Abstract

Despite the rise in employment, consistently high EU-average poverty rates continue to generate debates about the factors that explain the level and changes in the relative poverty rate, both within and across countries. Assuming a strong negative correlation between poverty and employment, the article investigates the role of four mechanisms responsible for this blurred relationship. Using decomposition analysis and macro-level regression analysis, we investigate the extent to which (i) the distribution of employment across households with different levels of work intensity, (ii) the expansion of non-standard work, (iii) the change in the effectiveness of social welfare systems, and (iv) the change in median income and the corresponding shift in the poverty threshold have contributed to changes in relative income poverty in the last decades.
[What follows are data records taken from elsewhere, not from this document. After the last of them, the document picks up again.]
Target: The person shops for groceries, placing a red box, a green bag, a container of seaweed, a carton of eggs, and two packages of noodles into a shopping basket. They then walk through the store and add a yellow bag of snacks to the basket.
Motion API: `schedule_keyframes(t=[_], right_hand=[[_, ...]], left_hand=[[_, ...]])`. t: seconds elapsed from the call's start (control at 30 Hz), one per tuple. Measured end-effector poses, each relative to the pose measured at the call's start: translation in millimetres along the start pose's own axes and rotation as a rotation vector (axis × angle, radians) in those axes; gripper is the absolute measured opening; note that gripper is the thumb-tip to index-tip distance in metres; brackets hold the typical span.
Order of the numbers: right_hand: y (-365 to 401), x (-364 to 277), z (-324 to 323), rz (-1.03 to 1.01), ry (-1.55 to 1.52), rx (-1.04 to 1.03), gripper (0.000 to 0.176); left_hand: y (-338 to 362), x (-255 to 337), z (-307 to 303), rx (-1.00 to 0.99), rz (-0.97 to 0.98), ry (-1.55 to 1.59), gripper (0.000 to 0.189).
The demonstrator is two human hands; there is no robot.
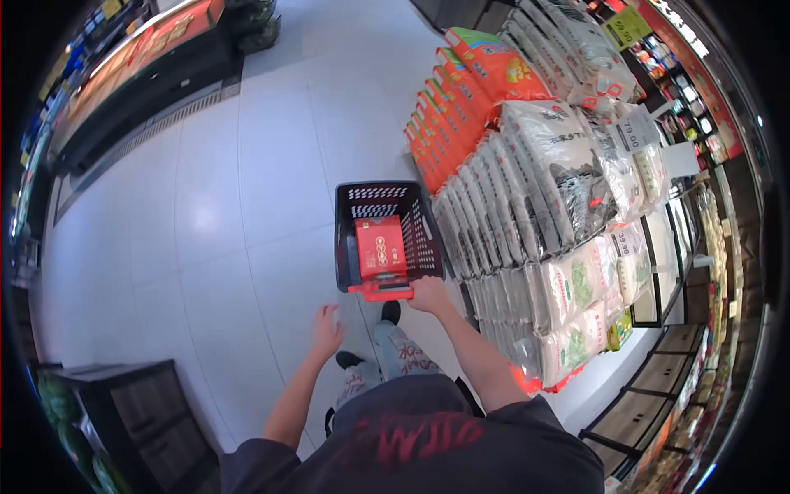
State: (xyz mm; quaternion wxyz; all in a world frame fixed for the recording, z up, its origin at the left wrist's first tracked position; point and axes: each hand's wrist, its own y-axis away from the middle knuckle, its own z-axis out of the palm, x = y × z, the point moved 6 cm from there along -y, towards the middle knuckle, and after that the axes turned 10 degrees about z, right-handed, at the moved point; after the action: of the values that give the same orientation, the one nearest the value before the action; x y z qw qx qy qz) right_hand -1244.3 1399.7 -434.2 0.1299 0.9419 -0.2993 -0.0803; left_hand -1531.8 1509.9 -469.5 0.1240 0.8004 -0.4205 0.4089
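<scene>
A dark rolling shopping basket (344, 239) with perforated sides stands on the floor in front of me. Inside it lies a red box (380, 247) with pale printing. My right hand (427, 295) is wrapped around the right end of the basket's red handle (387, 292). To the left of that handle, and apart from it, my left hand (327, 328) hangs in the air with loosely bent fingers and nothing visible in it.
Close along the basket's right side rises a tall stack of clear-wrapped rice bags (527, 189), with orange bags (453, 123) behind. Price signs (632, 132) stick out from it. A dark display counter (148, 99) runs at the far left; a dark cabinet (140, 412) stands at near left.
</scene>
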Motion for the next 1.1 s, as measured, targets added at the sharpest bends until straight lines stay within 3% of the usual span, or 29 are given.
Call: schedule_keyframes(t=[0.03, 0.1, 0.13, 0.17, 0.2, 0.23, 0.37, 0.4, 0.47, 0.53, 0.6, 0.63, 0.7, 0.9, 1.03, 1.1], right_hand=[[-15, -1, -8, -0.031, -0.015, -0.006, 0.029], [-51, 1, -19, -0.025, 0.015, -0.016, 0.034], [-70, 2, -23, -0.044, 0.031, -0.033, 0.035], [-90, 3, -29, -0.065, 0.042, -0.05, 0.036], [-106, 5, -42, -0.068, 0.034, -0.042, 0.036], [-123, 6, -51, -0.076, 0.017, -0.027, 0.036], [-205, 14, -59, -0.048, 0.04, -0.105, 0.038], [-228, 13, -67, -0.041, 0.054, -0.165, 0.038], [-271, 11, -88, -0.082, -0.033, -0.067, 0.035], [-314, 10, -104, -0.085, 0.026, -0.097, 0.03], [-354, 9, -115, -0.107, 0.032, -0.059, 0.029], [-378, 11, -123, -0.09, 0.028, -0.023, 0.028], [-425, 8, -133, -0.135, 0.025, -0.03, 0.031], [-555, -3, -159, -0.227, 0.07, -0.049, 0.031], [-642, 0, -183, -0.203, 0.062, -0.052, 0.031], [-686, -15, -201, -0.139, 0.132, -0.109, 0.031]], left_hand=[[23, -50, 10, -0.062, -0.082, 0.01, 0.046], [81, -146, 22, -0.329, -0.449, 0.038, 0.026], [99, -156, 8, -0.621, -0.468, -0.083, 0.027], [145, -202, 3, -0.565, -0.602, -0.173, 0.034], [166, -202, -15, -0.762, -0.508, -0.251, 0.033], [201, -236, -18, -0.952, -0.819, -0.293, 0.031], [227, -165, -104, -0.758, -1.163, -0.169, 0.034], [160, -117, -102, -0.683, -1.261, -0.108, 0.032], [150, -158, -73, -0.619, -1.283, 0.11, 0.029], [81, -136, -63, -0.128, -1.237, 0.372, 0.027], [17, -127, -53, -0.007, -1.154, 0.371, 0.028], [8, -140, -43, 0.014, -1.158, 0.381, 0.028], [-34, -154, -29, -0.131, -0.848, 0.285, 0.029], [-149, -242, -23, -0.105, -0.924, 0.162, 0.028], [-301, -303, -63, 0.006, -1.03, 0.388, 0.024], [-386, -361, -82, 0.009, -1.032, 0.493, 0.023]])
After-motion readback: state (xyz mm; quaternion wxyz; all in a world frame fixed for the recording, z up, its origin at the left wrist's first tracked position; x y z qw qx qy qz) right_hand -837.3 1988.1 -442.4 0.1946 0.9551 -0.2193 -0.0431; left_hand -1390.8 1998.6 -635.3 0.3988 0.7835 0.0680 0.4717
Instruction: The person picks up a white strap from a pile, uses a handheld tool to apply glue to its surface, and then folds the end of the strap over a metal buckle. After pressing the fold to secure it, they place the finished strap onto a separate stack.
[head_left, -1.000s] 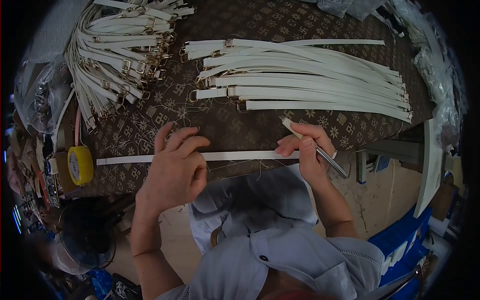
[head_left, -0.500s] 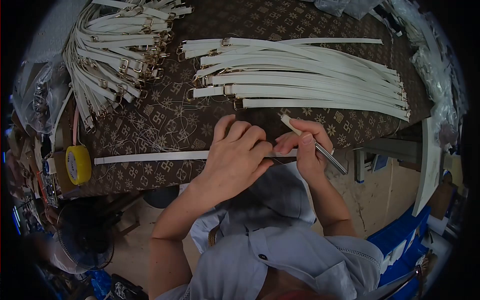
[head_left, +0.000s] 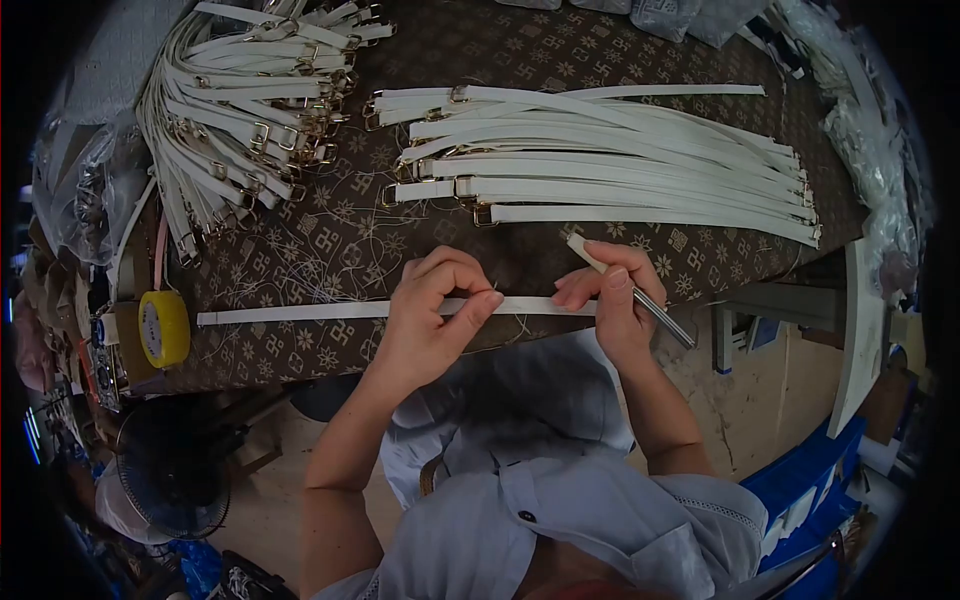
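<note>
Head camera shows us a table under brown patterned cloth, spanning the frame from 9 to 3 o'clock. At 1 o'clock we see a flat stack of white buckled straps; at 11 o'clock a second bundle fans out. A single white strap lies along the near table edge, running from 9 towards 3 o'clock. We find the left hand closed, thumb and fingers pinching that strap. Just to its 3 o'clock, the right hand is curled around a slim metal tool, fingertips resting on the strap. A yellow tape roll sits at 9 o'clock, with loose threads on the cloth.
</note>
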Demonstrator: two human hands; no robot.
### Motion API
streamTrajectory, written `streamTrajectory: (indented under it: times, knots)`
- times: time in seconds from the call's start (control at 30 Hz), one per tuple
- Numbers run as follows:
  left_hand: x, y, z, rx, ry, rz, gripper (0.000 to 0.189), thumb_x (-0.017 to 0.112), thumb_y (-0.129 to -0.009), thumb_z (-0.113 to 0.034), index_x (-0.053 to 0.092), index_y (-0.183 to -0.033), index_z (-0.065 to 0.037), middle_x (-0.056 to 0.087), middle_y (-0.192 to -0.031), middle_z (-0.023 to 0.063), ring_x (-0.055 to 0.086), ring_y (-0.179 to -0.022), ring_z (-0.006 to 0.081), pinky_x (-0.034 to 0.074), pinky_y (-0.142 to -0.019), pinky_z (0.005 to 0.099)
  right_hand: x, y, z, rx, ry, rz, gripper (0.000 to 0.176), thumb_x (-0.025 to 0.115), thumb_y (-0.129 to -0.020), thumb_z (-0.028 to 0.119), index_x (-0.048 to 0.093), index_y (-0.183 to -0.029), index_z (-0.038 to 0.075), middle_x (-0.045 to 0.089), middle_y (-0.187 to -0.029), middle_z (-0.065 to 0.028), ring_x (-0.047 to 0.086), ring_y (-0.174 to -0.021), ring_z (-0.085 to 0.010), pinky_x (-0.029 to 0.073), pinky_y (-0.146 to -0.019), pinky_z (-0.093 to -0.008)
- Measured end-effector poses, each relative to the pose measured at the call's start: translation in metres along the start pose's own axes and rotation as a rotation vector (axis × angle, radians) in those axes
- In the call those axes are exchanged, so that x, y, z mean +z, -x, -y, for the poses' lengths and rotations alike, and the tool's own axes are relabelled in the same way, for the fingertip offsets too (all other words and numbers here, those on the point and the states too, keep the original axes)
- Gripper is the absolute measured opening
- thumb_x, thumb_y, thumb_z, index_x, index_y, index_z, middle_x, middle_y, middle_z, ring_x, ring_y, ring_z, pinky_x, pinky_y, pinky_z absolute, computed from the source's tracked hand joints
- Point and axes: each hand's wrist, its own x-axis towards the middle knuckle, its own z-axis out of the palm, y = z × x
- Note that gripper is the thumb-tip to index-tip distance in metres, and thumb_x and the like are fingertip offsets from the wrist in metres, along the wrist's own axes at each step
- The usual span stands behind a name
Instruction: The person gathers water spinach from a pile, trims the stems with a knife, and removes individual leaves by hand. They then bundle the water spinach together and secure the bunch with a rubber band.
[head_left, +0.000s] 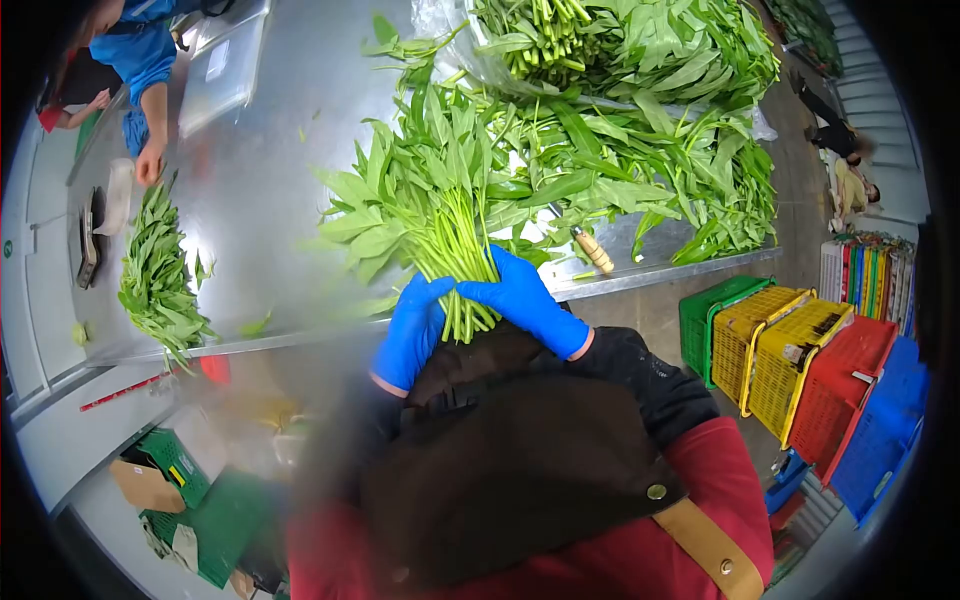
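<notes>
Both my hands wear blue gloves and close around the stems of a bunch of leafy greens [448, 225], held at the table's near edge with leaves pointing away from me. My left hand [412, 325] grips the stems from the left side. From the right, my right hand [525, 300] wraps them, its thumb lying across the front. Cut stem ends stick out below the gloves. Just right of the bunch lies a knife [592, 250] with a wooden handle, its blade partly hidden by leaves. A large pile of loose greens [640, 180] spreads behind and to the right.
The metal table [290, 220] stretches left, where a person's hand [150, 162] is by another heap of greens [160, 270]. Clear plastic sheets [225, 65] lie at the back left. Stacked green, yellow, red and blue crates [780, 330] stand on the floor at right.
</notes>
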Motion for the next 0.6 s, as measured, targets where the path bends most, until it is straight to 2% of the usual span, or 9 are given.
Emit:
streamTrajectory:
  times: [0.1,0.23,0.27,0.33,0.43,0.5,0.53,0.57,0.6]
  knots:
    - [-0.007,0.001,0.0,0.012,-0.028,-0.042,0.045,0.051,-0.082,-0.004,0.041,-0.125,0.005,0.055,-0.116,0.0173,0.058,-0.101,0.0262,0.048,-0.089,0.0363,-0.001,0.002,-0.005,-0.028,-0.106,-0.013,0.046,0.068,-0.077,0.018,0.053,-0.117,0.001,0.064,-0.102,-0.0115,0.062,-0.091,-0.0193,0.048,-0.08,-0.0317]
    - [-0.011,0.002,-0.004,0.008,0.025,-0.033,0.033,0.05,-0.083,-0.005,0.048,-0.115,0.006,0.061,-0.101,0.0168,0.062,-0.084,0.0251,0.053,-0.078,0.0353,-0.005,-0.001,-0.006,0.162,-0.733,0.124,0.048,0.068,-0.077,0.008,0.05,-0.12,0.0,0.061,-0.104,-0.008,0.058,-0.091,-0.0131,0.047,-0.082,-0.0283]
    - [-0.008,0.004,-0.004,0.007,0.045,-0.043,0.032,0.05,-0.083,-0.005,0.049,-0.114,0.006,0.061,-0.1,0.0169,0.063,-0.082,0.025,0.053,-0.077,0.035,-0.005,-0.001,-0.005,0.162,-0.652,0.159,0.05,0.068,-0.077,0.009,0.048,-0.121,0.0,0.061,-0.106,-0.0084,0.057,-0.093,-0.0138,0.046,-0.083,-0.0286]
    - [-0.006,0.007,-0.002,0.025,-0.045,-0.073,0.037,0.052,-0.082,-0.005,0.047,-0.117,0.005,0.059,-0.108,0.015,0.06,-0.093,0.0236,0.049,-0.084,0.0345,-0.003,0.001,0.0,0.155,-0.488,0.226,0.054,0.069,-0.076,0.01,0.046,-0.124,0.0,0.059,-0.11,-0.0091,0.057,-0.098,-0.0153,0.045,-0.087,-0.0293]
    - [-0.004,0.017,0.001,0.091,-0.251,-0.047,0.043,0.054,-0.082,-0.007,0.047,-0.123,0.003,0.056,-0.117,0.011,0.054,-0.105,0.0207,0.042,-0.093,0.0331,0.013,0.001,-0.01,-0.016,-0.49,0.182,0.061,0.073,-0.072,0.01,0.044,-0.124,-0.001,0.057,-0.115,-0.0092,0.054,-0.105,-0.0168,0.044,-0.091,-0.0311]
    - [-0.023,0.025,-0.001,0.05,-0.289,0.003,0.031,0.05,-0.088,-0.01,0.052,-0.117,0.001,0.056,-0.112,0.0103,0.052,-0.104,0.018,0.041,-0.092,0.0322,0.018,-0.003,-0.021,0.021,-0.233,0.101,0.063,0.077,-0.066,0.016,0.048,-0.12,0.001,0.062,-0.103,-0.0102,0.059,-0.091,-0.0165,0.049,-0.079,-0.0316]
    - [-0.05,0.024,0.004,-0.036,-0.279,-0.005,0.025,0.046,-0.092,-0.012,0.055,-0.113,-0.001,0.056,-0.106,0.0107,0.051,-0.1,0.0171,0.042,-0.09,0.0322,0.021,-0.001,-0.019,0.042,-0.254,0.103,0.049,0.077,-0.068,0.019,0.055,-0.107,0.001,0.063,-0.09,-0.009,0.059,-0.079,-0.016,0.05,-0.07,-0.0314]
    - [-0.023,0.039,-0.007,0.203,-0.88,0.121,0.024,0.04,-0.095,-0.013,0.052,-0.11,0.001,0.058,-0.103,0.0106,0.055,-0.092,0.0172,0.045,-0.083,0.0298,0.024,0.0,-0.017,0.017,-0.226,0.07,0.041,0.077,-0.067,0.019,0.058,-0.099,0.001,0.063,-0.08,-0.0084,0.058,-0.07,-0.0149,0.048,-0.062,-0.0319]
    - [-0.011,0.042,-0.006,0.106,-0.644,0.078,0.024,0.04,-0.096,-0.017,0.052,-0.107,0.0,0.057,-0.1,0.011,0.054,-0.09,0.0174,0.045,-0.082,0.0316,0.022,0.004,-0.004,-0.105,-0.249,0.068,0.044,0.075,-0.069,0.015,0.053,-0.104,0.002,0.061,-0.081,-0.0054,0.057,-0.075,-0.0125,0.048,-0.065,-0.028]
We found that employment growth benefits poverty reduction, but this positive effect was partially offset by the precarious characteristics of some newly created jobs. If the distribution of jobs had favoured the jobless more in the pre-crisis period, the relative income poverty rate would have been lower. Although the share of persons in jobless households decreased during the recovery years, their risk of poverty increased due to the retrenchment of social transfers during and after the Great Recession. Furthermore, the use of a floating threshold, which is linked to changes in median income, underestimates the strength of the relationships between poverty, employment and social transfers: when the poverty threshold is kept fixed, not only do the dynamics of poverty look different, but the estimated coefficients are considerably larger.